ARGH! Tilemap Framerate in D3D is Awful

Started by
5 comments, last by barakus 18 years ago
This is making me very sad. Why was DirectDraw deprecated? Here's the situation. I'm making a tile based game in C# using MDX and Direct3D. I'm trying to achieve real time framerates and having a dismal time at it. I have done some benchmarking with a PerformanceTimer and I've determined my problem is that I am calling DrawPrimative once for every visible tile. That is, to draw the map, I transform the world coordinates, call DP on a square vertex buffer, then move to the next tile. Typically I have about 1000 tiles on the screen at once. So this didn't seem like it would be a problem, even if this is not the way to draw a 3D scene. To draw the whole 100x100 map this way, without textures, gives 1.5 FPS. I did an experiment and made a single vertex buffer to render the whole map with one DP call (still passing in 60,000 vertices) and my FPS jumped to 40-80 (variance probably due to the presentation params and the vblank). I now have 3 options, that I can tell, all of them unappealing. 1. Trying using the MDX Sprite class. I hear different things about it's performance from different people. 2. Put all my textures into one big texture, put my whole map in one big vertex buffer, set all the texture coords of the individual tiles right, and blast the whole mess to the GPU with one DP call. This is not ideal since it makes updating the tilemap complicated. Especially for layers above the ground layer (critters, items, ect) that are sparse and would need constant updating. Also I would need to batch my textures if they don't fit on a single large texture in video mem. 3. Use DirectDraw, even though it is deprecated. Or use OpenGL, which doesn't have this problem of the DP-equivalent call costing so much. OpenGL is not natively supported by C#, so I'd rather not. There's also stuff like SDL.Net -- but it doesn't seem I should need a 3rd party lib to draw a tilemap. I mean, come on. So... What should I do? Discontinuing DirectDraw was so short-sighted. D3D really isn't a substitute. Why is the latency of DP so high? Modern GPUs had GBs of bandwidth, and I'm not close to using all mine.

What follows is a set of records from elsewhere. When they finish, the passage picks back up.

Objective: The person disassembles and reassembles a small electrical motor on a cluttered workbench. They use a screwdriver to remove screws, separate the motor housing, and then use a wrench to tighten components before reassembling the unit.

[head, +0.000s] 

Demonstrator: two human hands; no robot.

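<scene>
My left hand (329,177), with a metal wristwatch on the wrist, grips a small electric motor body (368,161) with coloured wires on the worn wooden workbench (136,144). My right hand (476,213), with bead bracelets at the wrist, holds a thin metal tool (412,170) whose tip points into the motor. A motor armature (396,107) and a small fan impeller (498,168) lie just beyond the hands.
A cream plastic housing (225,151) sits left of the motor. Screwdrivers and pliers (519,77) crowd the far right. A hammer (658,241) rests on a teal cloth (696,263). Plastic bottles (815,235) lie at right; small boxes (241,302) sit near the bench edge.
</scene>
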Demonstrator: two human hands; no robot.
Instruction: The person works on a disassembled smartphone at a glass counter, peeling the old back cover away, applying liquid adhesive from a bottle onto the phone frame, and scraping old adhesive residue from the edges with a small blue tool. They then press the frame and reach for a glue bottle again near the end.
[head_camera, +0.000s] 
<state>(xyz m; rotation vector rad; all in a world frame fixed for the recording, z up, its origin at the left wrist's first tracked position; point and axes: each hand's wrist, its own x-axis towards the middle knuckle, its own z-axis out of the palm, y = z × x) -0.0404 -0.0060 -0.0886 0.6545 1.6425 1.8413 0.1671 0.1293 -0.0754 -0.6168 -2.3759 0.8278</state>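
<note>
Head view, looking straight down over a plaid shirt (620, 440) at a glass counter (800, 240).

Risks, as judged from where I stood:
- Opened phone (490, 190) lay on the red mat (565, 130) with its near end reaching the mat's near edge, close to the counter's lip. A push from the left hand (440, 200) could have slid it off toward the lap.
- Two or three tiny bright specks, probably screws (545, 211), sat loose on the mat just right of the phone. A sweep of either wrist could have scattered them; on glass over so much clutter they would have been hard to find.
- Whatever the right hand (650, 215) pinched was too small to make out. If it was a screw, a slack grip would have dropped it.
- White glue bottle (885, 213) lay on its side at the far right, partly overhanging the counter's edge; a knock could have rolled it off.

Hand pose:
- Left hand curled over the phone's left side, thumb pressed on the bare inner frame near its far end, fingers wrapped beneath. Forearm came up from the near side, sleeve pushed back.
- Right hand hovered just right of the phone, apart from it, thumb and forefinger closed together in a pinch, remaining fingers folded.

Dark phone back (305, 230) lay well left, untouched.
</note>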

Shedletsky's Bits: A Blog | ROBLOX | Twitter
Time held me green and dying
Though I sang in my chains like the sea...

Advertisement
PS - I am running on a 4 year old laptop with a Geforce 440 Go. However, I have written games in OpenGL that can handle 200,000 triangles in a scene at 30 FPS, drawing them in the same stupid way.

Shedletsky's Bits: A Blog | ROBLOX | Twitter
Time held me green and dying
Though I sang in my chains like the sea...

the problem is that you are calling DP too much, as you noted.

with 3D hardware you need to submit your graphics to the card in large batches.

a 'batch' occurs when you set some render states, or change textures, and then submit one or more trinagles via draw primitive.

as you say, you call draw primitive for each tile, this is very acceptable in directdraw but in Direct3D it is considered abusing the hardware.

so what you need to do, is sort your drawing by texture and render states.

that is, instead of

set texture to rockdrawprimitive for tile 0set texture to grassdrawprimitive for tile 1set texture to dirtdrawprimitive for tile 2set texture to rockdrawprimitive for tile 3


you need to do

set texture to rockdraw all tiles that are visible and using rockset texture to grassdraw all tiles that are visible and using grassetc.


now in this example you /could/ still use a drawprimitive for each tile, but that is still wasteful.

one way to solve this is to structure all /like/ tiles next to each other in a single static vertex buffer, so that you can render large sections of them at once by drawing many tiles that all use the same texture.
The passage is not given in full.